Fiber-o-rama MotherBoard page

Welcome to the Fiber-o-rama MoBo page. This page details how you can spend many hours weaving fiber strands into the via holes on your motherboard. Put a color shifting light and presto change-o, you have a new amazing light show hidden away inside your PC that will make you the talk of the town and women will swoon at your feet. It gives the appearance of the computer data moving along communication paths in your PC. Its the visualization of data movement.

The UFO lamp

ufo lamp

The amazing UFO lamp used for something it wasn't made for!

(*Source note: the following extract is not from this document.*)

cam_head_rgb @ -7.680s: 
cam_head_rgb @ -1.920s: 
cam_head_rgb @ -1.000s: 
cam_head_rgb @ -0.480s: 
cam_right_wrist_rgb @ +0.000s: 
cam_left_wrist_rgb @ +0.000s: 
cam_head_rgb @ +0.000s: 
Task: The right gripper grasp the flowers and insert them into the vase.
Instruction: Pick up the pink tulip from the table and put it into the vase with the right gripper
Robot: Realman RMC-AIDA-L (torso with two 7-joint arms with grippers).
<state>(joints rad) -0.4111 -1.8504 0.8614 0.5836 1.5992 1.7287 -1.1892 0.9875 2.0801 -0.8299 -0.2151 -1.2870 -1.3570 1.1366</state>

So you start with an el-cheapo UFO lamp that Walmart sells for $8 which is really a great deal as all the others that I've seen cost in the $25 to $30 range. You buy two: one to make the Fiber-o-rama motherboard and the other just to play with cause secretly its just plain cool. By the way, the fibers are not really fiber optics but fishing line that transmits light.

that lights are on!

This shows what it looks like when its on and you have an matching el-cheapo digital camera to take pictures with!

The Motherboard

Find a motherboard that doesn't have the via holes soldered. A via hole is a hole drilled into the board to join traces on the opposite side of the printed circuit board. The holes are plated with copper or some other conductive material.

mb

If you look closely, you can see ambient light shining through the via holes that will soon be filled with fber strands.

Hold the motherboard up to a light like a window and you should see about 500 small holes drilled through the board. This is the board you want. Sometimes during the soldering stage the holes get filled with solder and are useless for us. Throw those motherboards away! (or email them to me...

Weaving the light fantastic

Next prop the motherboard up against a monitor so that there is light shining from the back like from the window that we talked about before. Place one strand of light into each of the via holes. This should take you about 7 hours or so.. After you've done a bunch of fibers, glue them in place with a hot glue gun.

The Hot Glue Gun

I used the hot glue gun from hell! It was about the size of a 45 caliber pistol and was way too hot for the fishing line. The glue would melt the line enough that it would bend but still work. I suggest the lower temperature glue sticks and a cheap $5 hot glue gun. It would be smaller and easier to work with. Expect that the glue will not stick very well to the motherboard, some strands will unglue but hey what's 5 or 10 strands out of 500? Pretty good failure rate as far as I'm concerned and nobody is going to notice anyways . So much for quality assuarance.

The Umbilical Cord

The fiber strands are bunched together into an umbilical cord which is plugged into the UFO lamp base. I'm just fitting the complete base against the backside as the whole unit is being put in a display case at the local Tech Institute. You may want to take the UFO base apart cause its quite large and just take out the lamp and color wheel portion. You can see the umbilical cord on one of the pictures on the right. I only used about 1/2 of the available strands, the rest are just hanging on the back.

umc

Here's about 500 strands of fiber weaved into the motherboard with the backing plate on. Unused strands are bunched together and pointing to the right.

Electrical considerations...

The strands of fiber are plastic fishing line and the glue is melted plastic both are non conductive. As long as you don't zap the board with static electricity, you're safe. You add as many strands as you like without affecting the board.

Case considerations

I found that the majority of strands (about 1/2) ended up right behind the floppy and hard-drives and were not viewable - bummer. So I've modified the case and moved the drives into the 5 1/2" bays. A plexiglass side allows all those to wonder at the majesty of the Fiber-o-rama motherboard.

For better viewing, I shortened the hard-drive and floppy drive ribbon cables and tucked them out of the way..

pix1

Here's a pix with just a few of the 500 lights on. The colors are constantly shifting and look a lot better than the pix.

pix2

It's very difficult to take a good picture of lights that are constantly shifting in color.

I'm disappointed with the quality of the images. It is very difficult to take a picture of the constantly changing lights. A movie camera would work much better as I could utilize the zoom to take closeups. Oh well , you get the general drift.